ASSIGNED TASK ▸ This exercise calls for the line with "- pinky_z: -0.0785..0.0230", the line with "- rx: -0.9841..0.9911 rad", and all lines between them in the material below, output exactly and with no other lines.

EXCERPTED RECORDS ▸
+ + + + + + +

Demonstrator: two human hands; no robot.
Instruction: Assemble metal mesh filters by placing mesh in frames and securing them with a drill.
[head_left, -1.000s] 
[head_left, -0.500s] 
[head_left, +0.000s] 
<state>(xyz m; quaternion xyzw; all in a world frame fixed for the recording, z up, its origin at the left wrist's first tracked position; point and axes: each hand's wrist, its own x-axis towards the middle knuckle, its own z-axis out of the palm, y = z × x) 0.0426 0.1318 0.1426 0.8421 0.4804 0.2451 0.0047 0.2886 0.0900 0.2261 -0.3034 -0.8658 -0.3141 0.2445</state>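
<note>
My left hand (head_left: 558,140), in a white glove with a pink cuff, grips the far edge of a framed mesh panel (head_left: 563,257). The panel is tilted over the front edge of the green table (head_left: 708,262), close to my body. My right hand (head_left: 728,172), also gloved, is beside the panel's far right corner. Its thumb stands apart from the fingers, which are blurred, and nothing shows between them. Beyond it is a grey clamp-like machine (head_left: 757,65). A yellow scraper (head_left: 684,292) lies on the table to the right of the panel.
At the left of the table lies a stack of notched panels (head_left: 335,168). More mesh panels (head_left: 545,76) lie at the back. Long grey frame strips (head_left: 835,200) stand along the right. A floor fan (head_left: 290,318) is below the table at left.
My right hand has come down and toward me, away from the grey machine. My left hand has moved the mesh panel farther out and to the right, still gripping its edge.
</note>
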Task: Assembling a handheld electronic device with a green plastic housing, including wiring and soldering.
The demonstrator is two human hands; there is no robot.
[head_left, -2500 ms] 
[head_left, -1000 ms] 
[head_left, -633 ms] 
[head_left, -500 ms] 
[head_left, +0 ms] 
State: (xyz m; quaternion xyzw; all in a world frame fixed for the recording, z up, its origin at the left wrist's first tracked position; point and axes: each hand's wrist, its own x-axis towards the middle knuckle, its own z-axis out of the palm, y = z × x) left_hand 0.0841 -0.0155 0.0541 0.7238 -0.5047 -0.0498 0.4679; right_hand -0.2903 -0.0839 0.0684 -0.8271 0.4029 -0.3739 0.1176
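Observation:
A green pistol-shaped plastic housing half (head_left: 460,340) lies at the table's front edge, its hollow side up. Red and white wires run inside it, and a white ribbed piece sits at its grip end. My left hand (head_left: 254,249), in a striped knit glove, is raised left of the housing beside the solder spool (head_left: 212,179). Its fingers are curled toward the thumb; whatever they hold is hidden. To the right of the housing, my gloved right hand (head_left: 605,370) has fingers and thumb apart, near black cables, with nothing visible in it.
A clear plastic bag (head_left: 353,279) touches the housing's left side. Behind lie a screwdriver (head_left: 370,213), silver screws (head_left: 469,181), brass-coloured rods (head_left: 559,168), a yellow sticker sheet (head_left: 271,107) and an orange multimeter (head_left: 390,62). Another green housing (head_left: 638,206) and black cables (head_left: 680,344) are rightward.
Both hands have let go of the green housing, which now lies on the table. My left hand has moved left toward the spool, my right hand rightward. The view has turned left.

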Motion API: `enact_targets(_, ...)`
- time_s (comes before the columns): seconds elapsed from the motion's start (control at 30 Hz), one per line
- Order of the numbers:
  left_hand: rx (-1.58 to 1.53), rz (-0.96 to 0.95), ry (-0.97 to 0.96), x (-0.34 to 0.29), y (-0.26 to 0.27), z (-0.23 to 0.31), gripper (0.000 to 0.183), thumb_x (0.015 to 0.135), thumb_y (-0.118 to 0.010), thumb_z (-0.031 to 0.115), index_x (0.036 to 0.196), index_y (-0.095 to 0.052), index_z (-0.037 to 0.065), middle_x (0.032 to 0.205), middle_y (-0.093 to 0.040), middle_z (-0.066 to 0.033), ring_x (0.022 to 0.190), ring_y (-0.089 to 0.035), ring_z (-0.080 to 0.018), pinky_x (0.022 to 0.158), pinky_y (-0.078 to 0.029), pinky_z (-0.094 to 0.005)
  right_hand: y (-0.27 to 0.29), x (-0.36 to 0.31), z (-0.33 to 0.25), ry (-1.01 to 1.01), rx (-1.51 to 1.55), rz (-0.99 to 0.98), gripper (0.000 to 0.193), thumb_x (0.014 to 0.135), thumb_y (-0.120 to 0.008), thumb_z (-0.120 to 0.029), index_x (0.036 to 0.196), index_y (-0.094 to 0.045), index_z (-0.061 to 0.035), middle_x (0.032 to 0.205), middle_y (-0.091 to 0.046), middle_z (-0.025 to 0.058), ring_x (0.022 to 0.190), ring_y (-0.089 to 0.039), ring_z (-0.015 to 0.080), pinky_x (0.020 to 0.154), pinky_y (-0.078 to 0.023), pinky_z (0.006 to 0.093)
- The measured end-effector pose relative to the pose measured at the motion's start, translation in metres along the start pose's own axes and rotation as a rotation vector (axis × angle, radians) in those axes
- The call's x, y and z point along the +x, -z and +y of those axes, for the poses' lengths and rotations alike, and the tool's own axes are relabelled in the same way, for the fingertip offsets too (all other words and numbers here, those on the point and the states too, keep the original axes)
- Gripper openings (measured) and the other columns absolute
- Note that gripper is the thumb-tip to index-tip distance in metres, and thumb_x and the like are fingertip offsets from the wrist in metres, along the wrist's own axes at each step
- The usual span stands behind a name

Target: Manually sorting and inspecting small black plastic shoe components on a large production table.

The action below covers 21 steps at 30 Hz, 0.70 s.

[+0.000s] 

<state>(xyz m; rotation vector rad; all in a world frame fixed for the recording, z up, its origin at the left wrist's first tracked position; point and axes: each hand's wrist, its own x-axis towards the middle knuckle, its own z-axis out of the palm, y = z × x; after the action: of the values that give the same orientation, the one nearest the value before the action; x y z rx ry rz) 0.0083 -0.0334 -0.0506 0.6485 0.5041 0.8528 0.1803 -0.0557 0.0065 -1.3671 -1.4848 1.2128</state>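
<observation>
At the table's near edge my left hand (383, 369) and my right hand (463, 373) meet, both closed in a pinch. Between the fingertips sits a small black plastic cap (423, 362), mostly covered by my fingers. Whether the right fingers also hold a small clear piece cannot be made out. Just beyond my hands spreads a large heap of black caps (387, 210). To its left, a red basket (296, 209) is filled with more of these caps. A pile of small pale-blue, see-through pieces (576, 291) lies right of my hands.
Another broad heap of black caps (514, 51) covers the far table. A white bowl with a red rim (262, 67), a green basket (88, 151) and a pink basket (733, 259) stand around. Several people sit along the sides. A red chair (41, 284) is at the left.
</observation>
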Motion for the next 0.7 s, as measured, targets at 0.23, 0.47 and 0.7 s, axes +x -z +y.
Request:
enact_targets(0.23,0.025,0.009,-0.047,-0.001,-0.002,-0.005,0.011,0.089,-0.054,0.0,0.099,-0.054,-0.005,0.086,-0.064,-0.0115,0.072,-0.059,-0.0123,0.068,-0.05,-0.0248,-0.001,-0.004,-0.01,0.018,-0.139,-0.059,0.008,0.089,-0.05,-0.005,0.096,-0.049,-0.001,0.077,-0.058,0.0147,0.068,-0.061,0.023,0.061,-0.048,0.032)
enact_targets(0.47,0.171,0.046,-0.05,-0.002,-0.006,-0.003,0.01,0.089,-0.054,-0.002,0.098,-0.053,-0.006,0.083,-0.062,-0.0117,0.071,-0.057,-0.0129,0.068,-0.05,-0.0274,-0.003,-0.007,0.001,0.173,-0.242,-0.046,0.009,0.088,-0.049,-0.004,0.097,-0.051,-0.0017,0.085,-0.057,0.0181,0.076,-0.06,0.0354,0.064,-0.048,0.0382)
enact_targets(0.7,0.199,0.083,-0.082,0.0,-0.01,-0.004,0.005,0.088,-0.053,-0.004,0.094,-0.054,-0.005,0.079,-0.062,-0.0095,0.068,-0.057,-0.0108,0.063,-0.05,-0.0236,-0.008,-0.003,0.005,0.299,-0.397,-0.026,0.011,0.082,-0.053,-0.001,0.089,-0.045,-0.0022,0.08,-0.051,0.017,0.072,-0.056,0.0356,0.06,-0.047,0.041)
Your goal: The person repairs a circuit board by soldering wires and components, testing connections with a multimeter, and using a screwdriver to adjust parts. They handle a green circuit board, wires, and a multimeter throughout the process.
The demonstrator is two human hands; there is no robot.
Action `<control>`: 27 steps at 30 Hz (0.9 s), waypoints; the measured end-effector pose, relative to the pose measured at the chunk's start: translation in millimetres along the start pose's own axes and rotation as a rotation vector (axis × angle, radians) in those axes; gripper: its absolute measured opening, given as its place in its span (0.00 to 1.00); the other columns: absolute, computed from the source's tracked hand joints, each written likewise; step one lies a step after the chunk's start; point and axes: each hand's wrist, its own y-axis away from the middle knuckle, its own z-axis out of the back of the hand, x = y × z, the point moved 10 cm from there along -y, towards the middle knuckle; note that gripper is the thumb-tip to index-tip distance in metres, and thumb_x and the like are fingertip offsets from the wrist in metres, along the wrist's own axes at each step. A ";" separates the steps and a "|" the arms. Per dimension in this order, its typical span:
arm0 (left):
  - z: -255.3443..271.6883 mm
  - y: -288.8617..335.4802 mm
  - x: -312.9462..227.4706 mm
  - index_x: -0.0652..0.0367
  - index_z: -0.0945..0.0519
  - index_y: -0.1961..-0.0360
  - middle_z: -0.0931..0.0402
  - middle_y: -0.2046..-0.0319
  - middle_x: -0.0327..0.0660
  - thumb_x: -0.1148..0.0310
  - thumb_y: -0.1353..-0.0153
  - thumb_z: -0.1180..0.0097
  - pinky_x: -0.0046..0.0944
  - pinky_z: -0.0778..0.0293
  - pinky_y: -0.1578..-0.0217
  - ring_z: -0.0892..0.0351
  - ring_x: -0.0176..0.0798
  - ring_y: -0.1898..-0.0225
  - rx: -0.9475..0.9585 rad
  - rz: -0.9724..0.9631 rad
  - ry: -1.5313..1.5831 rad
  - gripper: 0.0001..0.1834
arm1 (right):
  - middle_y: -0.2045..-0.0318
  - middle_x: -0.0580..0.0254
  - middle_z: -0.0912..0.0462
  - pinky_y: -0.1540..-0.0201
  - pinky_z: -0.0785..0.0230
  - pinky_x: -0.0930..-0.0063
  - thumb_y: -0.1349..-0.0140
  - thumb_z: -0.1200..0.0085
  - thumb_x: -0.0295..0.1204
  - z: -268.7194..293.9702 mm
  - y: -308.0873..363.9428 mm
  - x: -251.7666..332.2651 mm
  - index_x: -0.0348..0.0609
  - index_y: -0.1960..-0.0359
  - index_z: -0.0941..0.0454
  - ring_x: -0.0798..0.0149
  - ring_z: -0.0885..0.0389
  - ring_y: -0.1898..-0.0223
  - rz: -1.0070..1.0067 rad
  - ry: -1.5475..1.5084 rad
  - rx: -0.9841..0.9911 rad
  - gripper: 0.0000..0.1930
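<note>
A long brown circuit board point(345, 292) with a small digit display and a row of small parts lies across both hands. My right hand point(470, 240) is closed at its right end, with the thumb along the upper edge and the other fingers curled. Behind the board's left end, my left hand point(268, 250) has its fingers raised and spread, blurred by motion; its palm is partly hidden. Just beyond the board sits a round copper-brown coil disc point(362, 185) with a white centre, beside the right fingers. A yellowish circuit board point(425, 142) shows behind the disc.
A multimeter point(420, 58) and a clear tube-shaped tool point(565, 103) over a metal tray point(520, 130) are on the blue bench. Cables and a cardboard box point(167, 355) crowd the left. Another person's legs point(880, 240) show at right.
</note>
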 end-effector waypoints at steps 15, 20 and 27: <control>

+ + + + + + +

EXERCISE RESULT ▸
  - pinky_z: -0.0785..0.0230
  - pinky_x: -0.0930..-0.0063
  - thumb_y: -0.1349..-0.0140
  - thumb_z: -0.1200..0.0085
  - thumb_x: -0.0295..0.1204
  - z: -268.7194..293.9702 mm
  - y: -308.0873..363.9428 mm
  - x: -251.7666..332.2651 mm
  - index_x: -0.0348..0.0609
  - index_y: -0.1960..-0.0359
  - index_z: -0.0941..0.0454
  - ring_x: -0.0798..0.0149
  - ring_z: -0.0885..0.0389
  - ring_y: -0.1898..-0.0223
  - rz: -1.0070..1.0067 rad
  - ry: -1.5475..1.5084 rad
  - rx: -0.9841..0.9911 rad

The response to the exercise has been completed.